Sistemas legados: como saber se a reescrita é realmente mais cara que a manutenção?

Por Nils Vardalen 5 Min de leitura

Sistemas legados raramente dão problema por serem antigos, observa Jean Pierre Lessa e Santos Ferreira, CTO do Grupo Carrefour Brasil. O incômodo aparece quando mudar uma regra simples exige semanas de verificação e ninguém explica por que certo cálculo funciona daquele jeito.

Na prática, o custo aparece na velocidade. Um time que precisa de três semanas para alterar uma alíquota entrega menos e erra mais, porque cada mudança vira exercício de arqueologia. A concorrência ajusta a mesma regra em uma tarde.

A pergunta que interessa, então, não é se o sistema é velho. É quanto custa mudá-lo. Essa conta decide entre manter, refatorar ou substituir, e costuma contrariar a intuição de quem olha apenas a data em que o projeto começou.

O que torna um sistema legado?

Existe código com vinte anos de operação rodando faturamento sem susto, com teste automatizado e gente que entende cada regra. E existe serviço de três anos que já assusta o time. Legado é o sistema do qual a operação depende e que ninguém altera com segurança.

O que envelhece de verdade é o conhecimento sobre ele. As pessoas que decidiram as regras saem, a documentação para de acompanhar as mudanças e o código vira a única especificação disponível. Daí em diante, alterar exige reconstituir a intenção original pelo comportamento observado.

O que uma reescrita completa cobra fora do orçamento?

O orçamento de uma reescrita estima o que é fácil estimar: telas, tabelas, integrações. Fica de fora a parte cara: recuperar regras de negócio nunca escritas. A exceção criada às pressas para um cliente grande está no código, e em nenhum manual.

Jean Pierre Lessa e Santos Ferreira
Jean Pierre Lessa e Santos Ferreira

Jean Pierre Lessa e Santos Ferreira avalia que o obstáculo maior é o alvo móvel. Enquanto a equipe nova constrói, o negócio segue pedindo mudanças no sistema antigo, e congelar a evolução por dois anos não é opção. Sobram duas equipes escrevendo a mesma regra.

Equivalência funcional é a segunda armadilha. O sistema novo precisa reproduzir o comportamento observado do antigo, não o documentado, e a diferença aparece no fechamento do mês. Casos de borda esquecidos viram incidente, com o agravante de que o legado já foi desligado.

Como medir se compensa manter ou substituir?

A decisão fica simples quando a pergunta vira métrica: quanto custa mudar. Tempo entre o pedido do negócio e a entrega em produção, alterações que voltam com defeito e horas de teste manual dizem mais do que a linguagem do sistema.

Em sistemas grandes, uma fatia pequena concentra quase toda a dor: o módulo que muda toda semana e está acoplado ao banco de dados do resto. Por isso a medição vale por parte, nunca pelo conjunto. Cruzar frequência de alteração com acoplamento mostra onde investir primeiro.

Jean Pierre Lessa e Santos Ferreira pontua que, ainda assim, um critério escapa das métricas. O executivo aponta a concentração de conhecimento em poucas pessoas como o risco menos medido e o mais caro.

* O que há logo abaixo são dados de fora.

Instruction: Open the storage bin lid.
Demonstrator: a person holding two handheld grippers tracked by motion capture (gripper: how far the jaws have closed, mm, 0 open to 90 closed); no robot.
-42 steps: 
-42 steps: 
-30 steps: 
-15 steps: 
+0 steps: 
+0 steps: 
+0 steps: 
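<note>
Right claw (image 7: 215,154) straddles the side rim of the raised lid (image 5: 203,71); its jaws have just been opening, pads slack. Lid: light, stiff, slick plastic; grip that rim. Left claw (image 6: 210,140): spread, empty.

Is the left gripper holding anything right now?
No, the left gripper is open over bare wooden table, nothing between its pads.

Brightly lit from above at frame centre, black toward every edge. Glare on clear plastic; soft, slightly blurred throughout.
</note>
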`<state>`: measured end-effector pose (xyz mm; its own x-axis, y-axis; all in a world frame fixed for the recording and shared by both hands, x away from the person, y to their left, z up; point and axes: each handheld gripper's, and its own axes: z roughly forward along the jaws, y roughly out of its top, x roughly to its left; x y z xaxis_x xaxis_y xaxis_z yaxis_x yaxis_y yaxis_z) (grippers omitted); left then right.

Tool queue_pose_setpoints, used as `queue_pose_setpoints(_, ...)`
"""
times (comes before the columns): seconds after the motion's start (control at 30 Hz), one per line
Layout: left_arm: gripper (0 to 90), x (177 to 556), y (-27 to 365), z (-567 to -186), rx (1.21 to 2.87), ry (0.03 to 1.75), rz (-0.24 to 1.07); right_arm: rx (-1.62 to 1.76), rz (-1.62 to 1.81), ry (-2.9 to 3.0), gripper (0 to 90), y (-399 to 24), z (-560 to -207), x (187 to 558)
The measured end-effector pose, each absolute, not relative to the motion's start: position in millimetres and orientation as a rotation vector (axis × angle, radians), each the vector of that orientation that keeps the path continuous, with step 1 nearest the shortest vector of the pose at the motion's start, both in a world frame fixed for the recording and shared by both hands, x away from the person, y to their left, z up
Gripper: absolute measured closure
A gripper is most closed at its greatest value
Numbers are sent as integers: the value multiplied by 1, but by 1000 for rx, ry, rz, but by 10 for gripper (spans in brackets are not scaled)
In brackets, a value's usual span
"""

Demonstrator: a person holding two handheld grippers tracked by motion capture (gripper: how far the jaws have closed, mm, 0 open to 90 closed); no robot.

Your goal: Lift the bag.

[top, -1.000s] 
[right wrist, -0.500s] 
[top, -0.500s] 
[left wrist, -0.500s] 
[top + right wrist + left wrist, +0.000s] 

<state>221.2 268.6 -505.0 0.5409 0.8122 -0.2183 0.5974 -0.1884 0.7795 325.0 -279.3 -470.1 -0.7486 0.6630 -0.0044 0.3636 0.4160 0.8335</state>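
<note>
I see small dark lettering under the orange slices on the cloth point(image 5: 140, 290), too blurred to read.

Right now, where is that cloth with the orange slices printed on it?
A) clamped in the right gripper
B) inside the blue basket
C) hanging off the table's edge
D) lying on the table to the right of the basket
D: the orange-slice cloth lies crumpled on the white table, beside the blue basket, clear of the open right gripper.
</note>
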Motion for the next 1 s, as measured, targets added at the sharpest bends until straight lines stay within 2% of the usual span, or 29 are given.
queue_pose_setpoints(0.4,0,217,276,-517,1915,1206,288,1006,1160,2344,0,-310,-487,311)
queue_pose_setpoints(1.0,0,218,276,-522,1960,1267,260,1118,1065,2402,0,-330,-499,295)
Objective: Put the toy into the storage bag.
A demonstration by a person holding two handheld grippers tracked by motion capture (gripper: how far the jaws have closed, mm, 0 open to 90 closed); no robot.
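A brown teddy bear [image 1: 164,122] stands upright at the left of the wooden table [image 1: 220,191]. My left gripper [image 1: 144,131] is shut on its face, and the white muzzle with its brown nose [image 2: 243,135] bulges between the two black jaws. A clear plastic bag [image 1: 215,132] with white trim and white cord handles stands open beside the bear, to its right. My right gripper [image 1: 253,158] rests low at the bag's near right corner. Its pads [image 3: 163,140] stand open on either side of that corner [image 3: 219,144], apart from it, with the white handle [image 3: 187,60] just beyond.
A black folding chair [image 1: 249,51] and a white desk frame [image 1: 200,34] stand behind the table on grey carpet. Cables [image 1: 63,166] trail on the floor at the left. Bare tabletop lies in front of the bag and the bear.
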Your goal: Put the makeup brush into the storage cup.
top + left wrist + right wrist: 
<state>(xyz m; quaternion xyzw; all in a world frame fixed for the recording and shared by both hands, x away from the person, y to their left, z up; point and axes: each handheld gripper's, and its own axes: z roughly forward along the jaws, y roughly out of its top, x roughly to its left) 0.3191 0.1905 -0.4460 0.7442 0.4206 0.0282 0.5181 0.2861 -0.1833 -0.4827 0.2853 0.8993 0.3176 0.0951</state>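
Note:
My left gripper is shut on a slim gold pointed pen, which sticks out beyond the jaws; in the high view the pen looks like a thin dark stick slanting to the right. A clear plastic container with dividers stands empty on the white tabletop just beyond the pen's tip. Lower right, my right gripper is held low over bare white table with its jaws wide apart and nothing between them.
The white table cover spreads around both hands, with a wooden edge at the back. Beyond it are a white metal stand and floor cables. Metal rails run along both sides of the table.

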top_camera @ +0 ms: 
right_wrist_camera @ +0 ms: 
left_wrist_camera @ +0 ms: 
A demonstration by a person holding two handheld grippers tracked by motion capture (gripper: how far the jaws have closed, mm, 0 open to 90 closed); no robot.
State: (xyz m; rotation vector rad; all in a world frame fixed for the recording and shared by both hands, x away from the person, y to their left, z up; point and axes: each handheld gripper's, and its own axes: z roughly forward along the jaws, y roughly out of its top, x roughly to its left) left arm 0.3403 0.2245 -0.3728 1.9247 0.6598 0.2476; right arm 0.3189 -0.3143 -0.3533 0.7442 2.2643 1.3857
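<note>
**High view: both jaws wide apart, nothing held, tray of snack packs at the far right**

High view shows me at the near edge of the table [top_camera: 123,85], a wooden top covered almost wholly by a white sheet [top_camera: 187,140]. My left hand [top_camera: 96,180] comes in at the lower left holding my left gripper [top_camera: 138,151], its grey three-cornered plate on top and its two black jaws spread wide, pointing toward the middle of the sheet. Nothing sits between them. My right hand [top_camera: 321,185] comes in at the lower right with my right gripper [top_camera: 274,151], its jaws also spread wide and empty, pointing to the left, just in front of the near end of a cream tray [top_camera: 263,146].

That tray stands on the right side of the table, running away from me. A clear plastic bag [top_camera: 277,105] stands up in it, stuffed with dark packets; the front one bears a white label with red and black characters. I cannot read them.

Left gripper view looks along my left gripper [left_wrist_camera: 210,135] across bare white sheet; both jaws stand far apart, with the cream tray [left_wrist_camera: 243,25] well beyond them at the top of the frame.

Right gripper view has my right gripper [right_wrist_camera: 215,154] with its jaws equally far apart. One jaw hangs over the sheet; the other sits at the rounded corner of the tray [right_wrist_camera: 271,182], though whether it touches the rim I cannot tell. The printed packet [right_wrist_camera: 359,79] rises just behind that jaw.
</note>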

Quando duas ou três sustentam um sistema crítico, a escolha deixa de ser técnica e vira gestão de risco.

Como o legado encolhe sem parar a operação?

O padrão mais usado ficou conhecido como strangler fig, descrito por Martin Fowler a partir da figueira que envolve a árvore hospedeira até substituí-la. Uma fachada entra na frente do sistema antigo e decide, requisição a requisição, o que já vai para o módulo novo.

O ganho não é apenas de risco. Cada parte migrada entra em produção com a antiga ainda de pé, o que permite comparar as duas saídas com dados reais antes de desligar qualquer coisa. Testes que registram o comportamento atual tornam a comparação rotina.

O código antigo guarda a regra que ninguém escreveu

Tratar sistema legado só como dívida a ser quitada leva à decisão errada. Ele é também o registro mais fiel de como a empresa opera, incluindo acordos comerciais e exceções fiscais que nunca chegaram a um documento. Descartá-lo sem extrair esse conteúdo apaga memória operacional.

Manutenção deixa de ser o que sobra para quem não entrou no projeto novo. Quem conduziu viradas dessa natureza no varejo, como Jean Pierre Lessa e Santos Ferreira, avalia manter sistemas em uso como competência tão exigente quanto construir do zero. É essa competência que define a velocidade da empresa.